My Favorite Books Published on Calvin in 2009

#5 The Calvin Handbook, by Herman J. Selderhuis, published by Eerdmans. Research on French theologian John Calvin is flourishing around the world today, and Calvin’s quincentennial this year has lent such research even greater momentum. The Calvin Handbook is designed to support and stimulate this research. An international team of renowned scholars here offers a comprehensive view of Calvin’s biography, his theology, and the history of his reception. The Calvin Handbook is a uniquely helpful resource on Calvin for readers of every interest level.

#4 Friends of Calvin, by Machiel A. van den Berg, Reinder Bruinsma (translator), published by Eerdmans. In two dozen short biographies of John Calvin’s friends — including some who turned into enemies — Machiel A. van den Berg paints an intimate portrait of the great Reformer’s life and circle that most of us have never seen. In these pages we accompany Calvin from his early boyhood in Noyon to his student days in Paris and Orleans, to his pastorate in and exile from Geneva, all the way to his deathbed. We meet his famous Reformer friends, such as Martin Bucer, William Farel, Heinrich Bullinger, Theodore Beza, and John Knox, but also friends whose names are more obscure: his cousin Pierre Robert Olivétan, the first translator of the Bible into French; René de France of French royalty; Laurent de Normandie, the mayor of Noyon who later escaped to Geneva; Pierre Viret, his “best friend of all”; and Idelette van Buren, his beloved wife during their brief but “blissful” marriage.

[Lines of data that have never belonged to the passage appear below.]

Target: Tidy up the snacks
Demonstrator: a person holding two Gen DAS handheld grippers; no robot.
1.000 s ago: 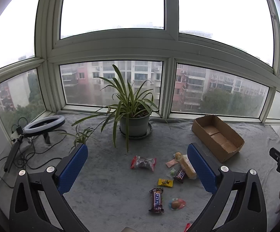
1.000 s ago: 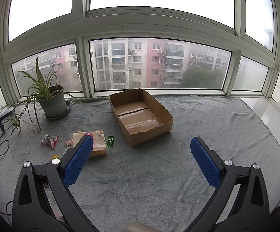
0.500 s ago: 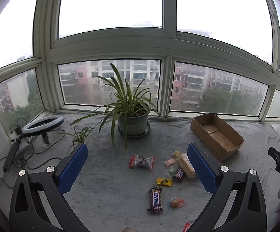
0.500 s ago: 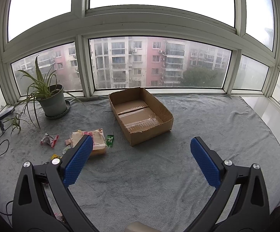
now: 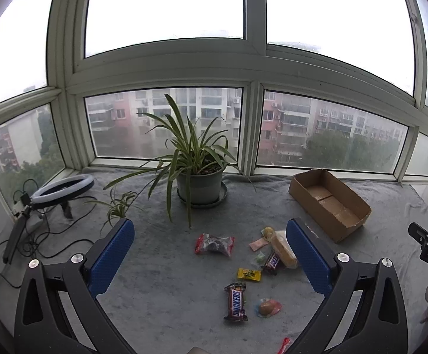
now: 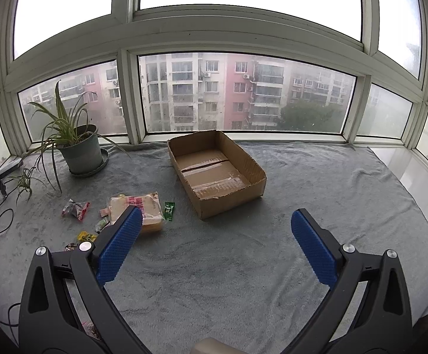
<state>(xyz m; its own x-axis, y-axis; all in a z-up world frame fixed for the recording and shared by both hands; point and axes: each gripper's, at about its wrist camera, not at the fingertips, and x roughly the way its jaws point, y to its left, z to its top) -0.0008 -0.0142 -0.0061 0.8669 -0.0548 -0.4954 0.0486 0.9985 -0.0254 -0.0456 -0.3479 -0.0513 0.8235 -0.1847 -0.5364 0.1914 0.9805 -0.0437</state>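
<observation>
Currently left hand-held gripper spread wide, holding nothing, hovering above grey blanket. Snacks scattered ahead between and just past the pads: Snickers bar nearest, label "SNICKERS" readable; yellow packet, red-ended clear bag, bread pack further out. Cardboard box open-topped, right of snack pile, apart from it. Right hand-held gripper also spread, holding nothing, box straight ahead, bread pack by left pad. "DAS" visible on right gripper body in left view.
</observation>
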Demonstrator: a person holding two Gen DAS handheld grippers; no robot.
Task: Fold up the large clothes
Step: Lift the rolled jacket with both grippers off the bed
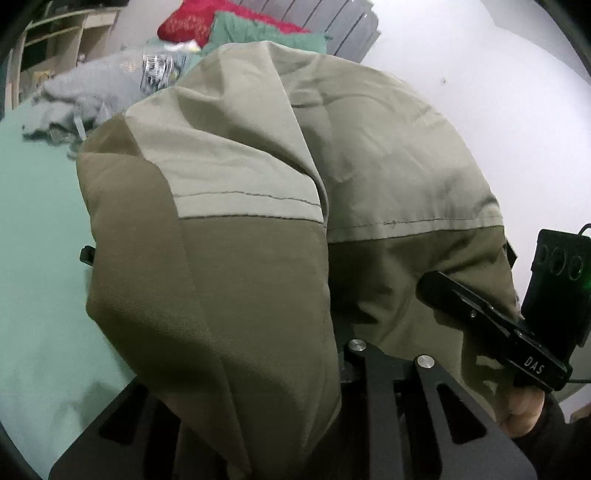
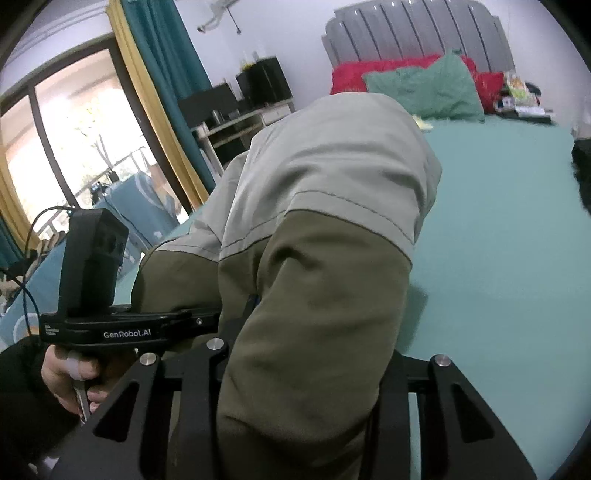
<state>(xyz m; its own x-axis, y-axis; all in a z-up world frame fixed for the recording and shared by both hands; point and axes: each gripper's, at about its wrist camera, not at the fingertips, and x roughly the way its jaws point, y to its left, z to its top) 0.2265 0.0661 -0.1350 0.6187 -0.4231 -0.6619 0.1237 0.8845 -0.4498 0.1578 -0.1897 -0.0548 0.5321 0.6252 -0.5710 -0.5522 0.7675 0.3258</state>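
1. Garment in olive and pale khaki drapes over both tongs, raised above the green bed.
2. Left tongs are buried in cloth; their grip cannot be told.
3. Right tongs are likewise covered, grip unclear.
4. Beyond lie a green pillow, a red pillow and a grey headboard.

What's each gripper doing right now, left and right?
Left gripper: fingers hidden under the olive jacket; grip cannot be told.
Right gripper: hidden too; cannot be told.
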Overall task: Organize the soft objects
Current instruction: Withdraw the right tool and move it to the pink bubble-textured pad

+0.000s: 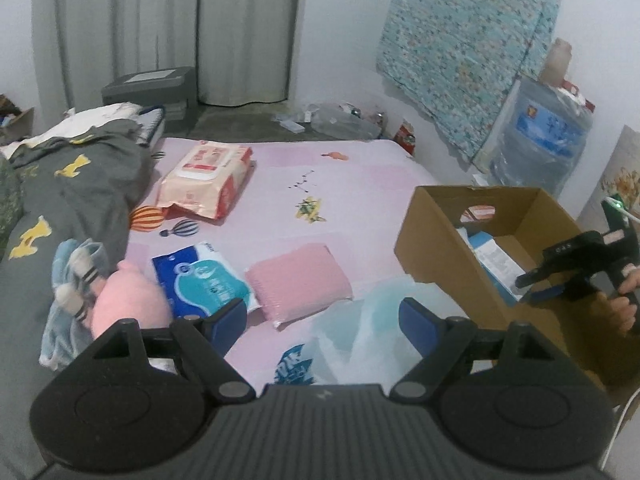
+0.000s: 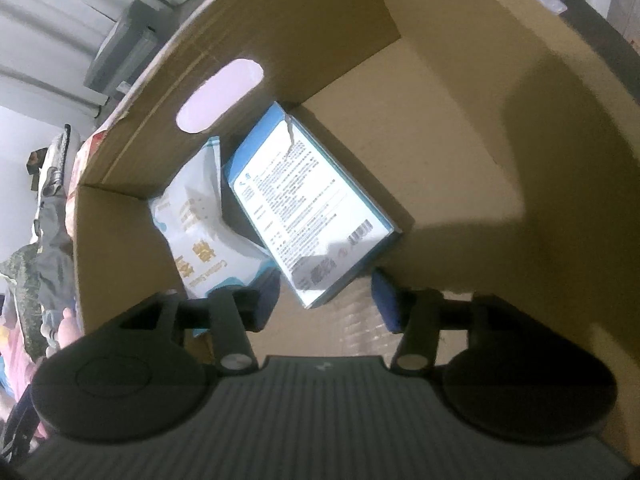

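Note:
My left gripper [image 1: 322, 316] is open and empty above the pink bed sheet [image 1: 360, 184]. Under and ahead of it lie a pale clear plastic bag [image 1: 360, 336], a pink pack [image 1: 300, 282], a blue tissue pack [image 1: 202, 280] and a pink plush toy [image 1: 128, 304]. A larger wipes pack [image 1: 206, 178] lies farther back. My right gripper [image 2: 326, 298] is open and empty inside the cardboard box [image 1: 436, 248]; it also shows in the left wrist view [image 1: 528, 290]. In the box [image 2: 460, 128] lie a blue-edged pack [image 2: 312, 208] and a white pack [image 2: 204, 236].
A grey blanket with yellow shapes [image 1: 68, 200] and a blue cloth with socks [image 1: 74, 280] lie on the bed's left side. A water jug [image 1: 540, 136] and a patterned mat [image 1: 468, 48] stand by the right wall. A grey printer [image 1: 150, 84] sits by the curtain.

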`<state>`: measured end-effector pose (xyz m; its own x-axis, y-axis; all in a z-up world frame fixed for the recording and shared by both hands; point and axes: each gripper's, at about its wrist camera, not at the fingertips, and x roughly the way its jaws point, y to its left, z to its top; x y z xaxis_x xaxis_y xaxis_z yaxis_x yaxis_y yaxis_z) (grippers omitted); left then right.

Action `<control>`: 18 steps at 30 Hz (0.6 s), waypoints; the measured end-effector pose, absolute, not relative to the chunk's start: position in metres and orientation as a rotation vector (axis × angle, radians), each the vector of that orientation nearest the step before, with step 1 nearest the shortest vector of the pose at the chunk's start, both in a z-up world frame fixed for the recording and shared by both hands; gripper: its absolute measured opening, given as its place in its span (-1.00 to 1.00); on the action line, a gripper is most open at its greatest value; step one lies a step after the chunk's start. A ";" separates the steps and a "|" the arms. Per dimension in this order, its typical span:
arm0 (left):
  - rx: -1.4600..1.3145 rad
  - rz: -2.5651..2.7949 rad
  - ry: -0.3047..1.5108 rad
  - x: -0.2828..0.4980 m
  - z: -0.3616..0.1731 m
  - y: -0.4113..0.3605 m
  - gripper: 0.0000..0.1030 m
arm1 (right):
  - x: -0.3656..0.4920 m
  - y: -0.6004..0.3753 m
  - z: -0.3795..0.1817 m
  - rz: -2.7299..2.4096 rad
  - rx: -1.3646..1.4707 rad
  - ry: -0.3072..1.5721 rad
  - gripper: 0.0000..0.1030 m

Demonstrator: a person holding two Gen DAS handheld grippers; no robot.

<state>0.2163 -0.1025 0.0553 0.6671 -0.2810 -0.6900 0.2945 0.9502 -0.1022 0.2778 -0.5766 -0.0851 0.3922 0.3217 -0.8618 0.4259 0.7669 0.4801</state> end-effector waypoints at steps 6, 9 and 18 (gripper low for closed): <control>0.006 -0.289 0.746 0.201 0.059 -0.083 0.64 | 0.265 -0.579 -0.072 -0.085 0.747 1.158 0.05; 0.012 -0.268 0.723 0.190 0.061 -0.073 0.64 | 0.257 -0.579 -0.063 -0.083 0.757 1.143 0.05; 0.012 -0.179 0.663 0.163 0.058 -0.044 0.64 | 0.253 -0.518 0.016 0.115 0.625 1.006 0.06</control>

#3 John Calvin: A Pilgrim’s Life, by Herman J. Selderhuis, published by InterVarsity Press. Selderhuis draws on Calvin’s own publications and commentary on the biblical figures with whom he strongly identified to describe his theology in the context of his personal development. Throughout we see a person who found himself alone at many of the decisive moments of his life–a fact that echoed through Calvin’s subsequent sermons and commentaries. Selderhuis’s unique and compelling look at John Calvin, with all of his merits and foibles, ultimately discloses a man who could not find himself at home in the world in which he lived.

#2 Calvin, by Bruce Gordon, Published by Yale Press. During the glory days of the French Renaissance, young John Calvin (1509-64) experienced a profound conversion to the faith of the Reformation. For the rest of his days he lived out the implications of that transformation-as exile, inspired reformer and ultimately the dominant figure of the Protestant Reformation. Calvin’s vision of the Christian religion has inspired many volumes of analysis, but this engaging biography examines a remarkable life. Bruce Gordon presents Calvin as a human being, a man at once brilliant, arrogant, charismatic, unforgiving, generous and shrewd.

#1 John Calvin: Pilgrim and Pastor, by W. Robert Godfrey, published by Crossway. An introduction to the essential life and thought of one of history’s most influential theologians, who considered himself first and foremost a pilgrim and a pastor.

July 10, 2009, marks the five-hundredth anniversary of the birth of John Calvin. As controversial as he was influential, his critics have named a judgmental and joyless attitude after him, while his admirers celebrate him as the principal theologian of Reformed Christianity. Yet his impact is unmistakable-a primary developer of western civilization whose life and work have deeply affected five centuries’ worth of pastors, scholars, and individuals. What will surprise the readers of this book, however, is that Calvin did not live primarily to influence future generations. Rather, he considered himself first and foremost a spiritual pilgrim and a minister of the Word in the church of his day. It was from that “essential” Calvin that all his influence flowed. Here is an introduction to Calvin’s life and thought and essence: a man who moved people not through the power of personality but through passion for the Word, a man who sought to serve the gospel in the most humble of roles.

Honorable Mention: Institutes of the Christian Religion: The First English Version of the 1541 French Edition, by John Calvin, Elsie Anne McKee (translator), and anything in the “Calvin500 Series” (8 Volume set) by P&R Publishing.